◆ **What this task involves**
Your output should be the lines below from the one holding "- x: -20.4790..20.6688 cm" through the one holding "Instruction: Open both", transcribed exactly, with no pictures.

◆ **Given material**
==*==
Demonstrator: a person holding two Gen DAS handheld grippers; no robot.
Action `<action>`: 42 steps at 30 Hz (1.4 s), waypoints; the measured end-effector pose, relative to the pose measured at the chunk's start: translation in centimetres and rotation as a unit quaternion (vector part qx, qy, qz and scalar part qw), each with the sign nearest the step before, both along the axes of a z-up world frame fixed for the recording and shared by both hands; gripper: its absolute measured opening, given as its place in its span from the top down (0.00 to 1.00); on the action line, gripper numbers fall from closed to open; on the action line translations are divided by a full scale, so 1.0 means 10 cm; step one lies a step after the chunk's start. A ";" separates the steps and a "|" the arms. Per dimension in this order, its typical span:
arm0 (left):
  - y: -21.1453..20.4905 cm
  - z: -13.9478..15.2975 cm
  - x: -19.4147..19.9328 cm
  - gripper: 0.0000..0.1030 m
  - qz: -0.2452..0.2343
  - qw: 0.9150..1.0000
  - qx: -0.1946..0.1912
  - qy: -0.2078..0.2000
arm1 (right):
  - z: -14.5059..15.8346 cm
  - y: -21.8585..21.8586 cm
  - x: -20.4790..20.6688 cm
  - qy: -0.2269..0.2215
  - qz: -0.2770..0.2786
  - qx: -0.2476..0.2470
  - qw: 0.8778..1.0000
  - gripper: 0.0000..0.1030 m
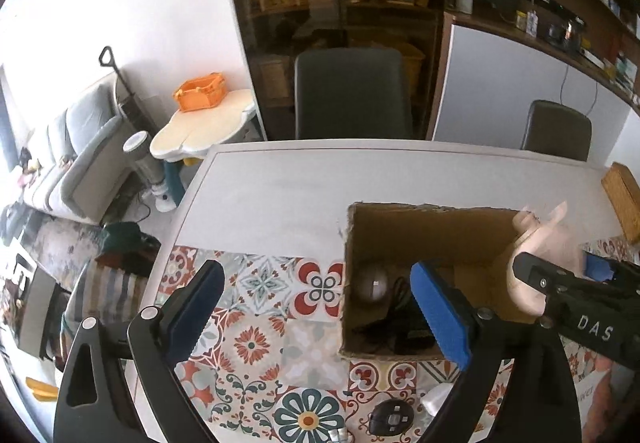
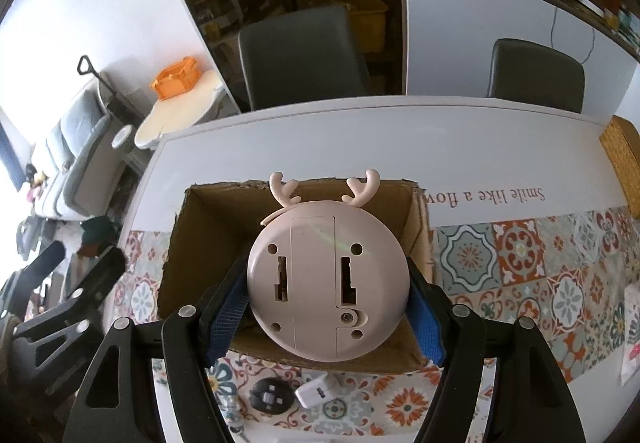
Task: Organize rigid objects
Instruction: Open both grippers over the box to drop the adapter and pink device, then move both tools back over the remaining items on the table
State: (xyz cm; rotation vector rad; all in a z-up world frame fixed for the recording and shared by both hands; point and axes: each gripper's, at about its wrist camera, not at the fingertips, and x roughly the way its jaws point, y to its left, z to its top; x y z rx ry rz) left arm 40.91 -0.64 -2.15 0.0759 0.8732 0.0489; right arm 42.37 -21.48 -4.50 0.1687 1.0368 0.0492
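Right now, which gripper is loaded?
The right gripper: its blue pads clamp the pink antlered gadget above the cardboard box. The left gripper is open, holding nothing.

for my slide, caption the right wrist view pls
Right gripper holds a pink antlered gadget above the open cardboard box.

A home, in its living and dining room. A white table (image 1: 280, 195) with a tile-patterned mat (image 1: 256, 307) has two dark chairs (image 1: 352, 95) at its far side. Behind them stand a glass-fronted cabinet (image 1: 320, 3) of boxes and books, and shelves (image 1: 560, 15) crowded with jars and bottles on the right. Far left there is a grey sofa (image 1: 76, 147), a small flower-shaped child's table (image 1: 208, 127) carrying an orange crate (image 1: 199, 92), and a white fan (image 1: 142, 159) on the floor.
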 end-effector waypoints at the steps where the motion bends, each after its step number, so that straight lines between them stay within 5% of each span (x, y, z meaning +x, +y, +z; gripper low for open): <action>1: 0.01 0.00 -0.03 0.07 0.002 1.000 0.001 -0.002 | 0.01 0.01 0.01 -0.002 0.000 0.001 1.000 0.23; 3: 0.03 0.02 -0.08 0.07 0.002 1.000 0.000 -0.006 | 0.03 0.02 0.00 -0.009 -0.004 -0.002 1.000 0.16; 23: 0.23 0.01 -1.03 0.03 0.028 0.999 -0.021 -0.036 | 0.28 0.16 -1.09 -0.081 -0.008 -0.023 0.996 0.14; 33: 0.39 -0.25 -1.49 0.03 0.066 0.998 -0.013 -0.020 | 0.03 0.30 -1.55 -0.064 0.016 -0.022 0.998 0.08; 42: 0.50 -0.64 -1.72 0.01 0.090 0.995 -0.010 0.035 | -0.43 0.45 -1.74 0.000 0.046 -0.010 0.999 0.07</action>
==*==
◆ **Output of the task**
  - x: -20.4790..20.6688 cm
  - qy: -0.2269..0.2215
  - qz: -0.2770..0.2786
  - qx: -0.2476..0.2470
  - qw: 0.8778..1.0000
  - gripper: 0.0000..0.1030 m
Task: Organize rigid objects
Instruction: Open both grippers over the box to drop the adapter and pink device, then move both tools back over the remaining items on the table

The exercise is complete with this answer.